Available data
------------------------------------
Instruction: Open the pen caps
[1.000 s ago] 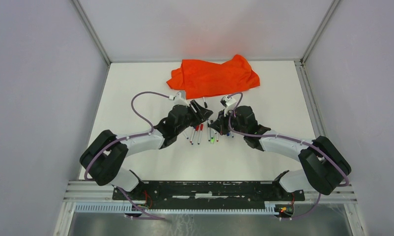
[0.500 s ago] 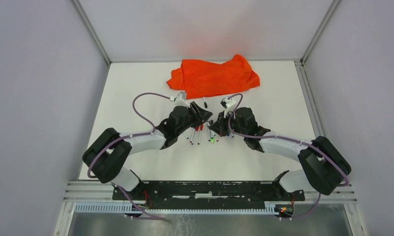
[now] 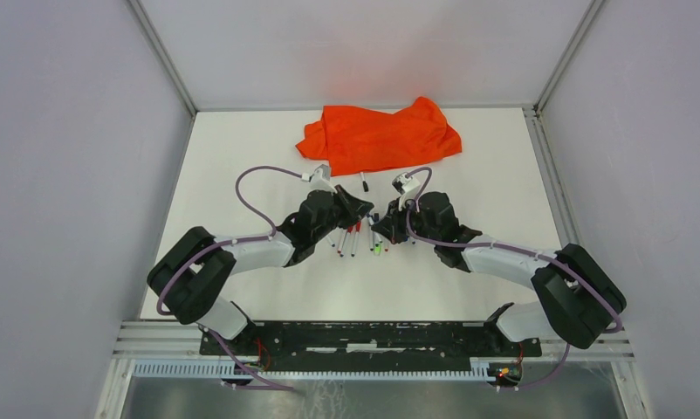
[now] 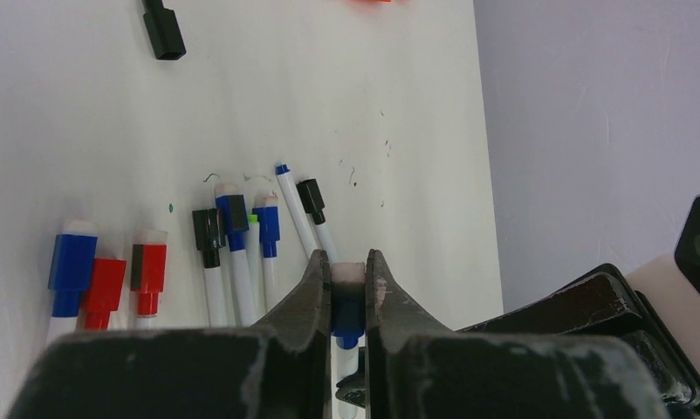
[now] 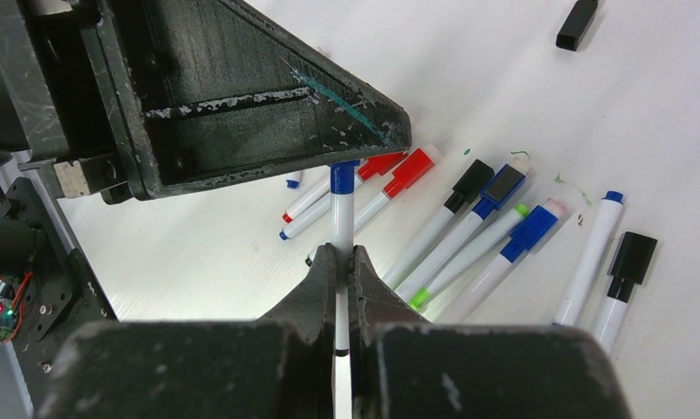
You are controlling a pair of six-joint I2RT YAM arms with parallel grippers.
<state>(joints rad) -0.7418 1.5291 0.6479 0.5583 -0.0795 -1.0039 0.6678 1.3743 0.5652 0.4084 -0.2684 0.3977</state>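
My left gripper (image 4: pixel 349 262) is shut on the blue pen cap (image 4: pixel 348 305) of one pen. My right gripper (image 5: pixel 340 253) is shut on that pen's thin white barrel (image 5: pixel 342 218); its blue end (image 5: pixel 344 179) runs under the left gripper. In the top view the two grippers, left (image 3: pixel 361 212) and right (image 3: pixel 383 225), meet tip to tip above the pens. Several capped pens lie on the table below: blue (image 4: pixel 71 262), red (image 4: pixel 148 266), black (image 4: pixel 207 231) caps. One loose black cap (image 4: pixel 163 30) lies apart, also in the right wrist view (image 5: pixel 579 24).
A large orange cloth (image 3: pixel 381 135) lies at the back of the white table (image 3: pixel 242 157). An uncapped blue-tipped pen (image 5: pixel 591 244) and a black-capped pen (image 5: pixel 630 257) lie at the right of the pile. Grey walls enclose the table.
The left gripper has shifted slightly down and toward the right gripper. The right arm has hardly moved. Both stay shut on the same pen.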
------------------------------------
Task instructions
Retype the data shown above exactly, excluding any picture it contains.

Exercise result
Instruction: Open the pen caps
[1.000 s ago] 
[0.500 s ago] 
[now] 
[now] 
[now] 
You are controlling a pair of six-joint I2RT YAM arms with parallel grippers.
<state>(joints rad) -0.7418 1.5291 0.6479 0.5583 -0.0795 -1.0039 0.6678 1.3743 0.5652 0.4084 -0.2684 0.3977</state>
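My left gripper (image 4: pixel 349 262) is shut on the blue pen cap (image 4: pixel 348 305) of one pen. My right gripper (image 5: pixel 340 253) is shut on that pen's thin white barrel (image 5: pixel 342 218); its blue end (image 5: pixel 344 179) runs under the left gripper. In the top view the two grippers, left (image 3: pixel 361 212) and right (image 3: pixel 383 225), meet tip to tip above the pens. Several capped pens lie on the table below: blue (image 4: pixel 71 262), red (image 4: pixel 148 266), black (image 4: pixel 207 231) caps. One loose black cap (image 4: pixel 163 30) lies apart, also in the right wrist view (image 5: pixel 579 24).
A large orange cloth (image 3: pixel 381 135) lies at the back of the white table (image 3: pixel 242 157). An uncapped blue-tipped pen (image 5: pixel 591 244) and a black-capped pen (image 5: pixel 630 257) lie at the right of the pile. Grey walls enclose the table.
The left gripper has shifted slightly down and toward the right gripper. The right arm has hardly moved. Both stay shut on the same pen.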

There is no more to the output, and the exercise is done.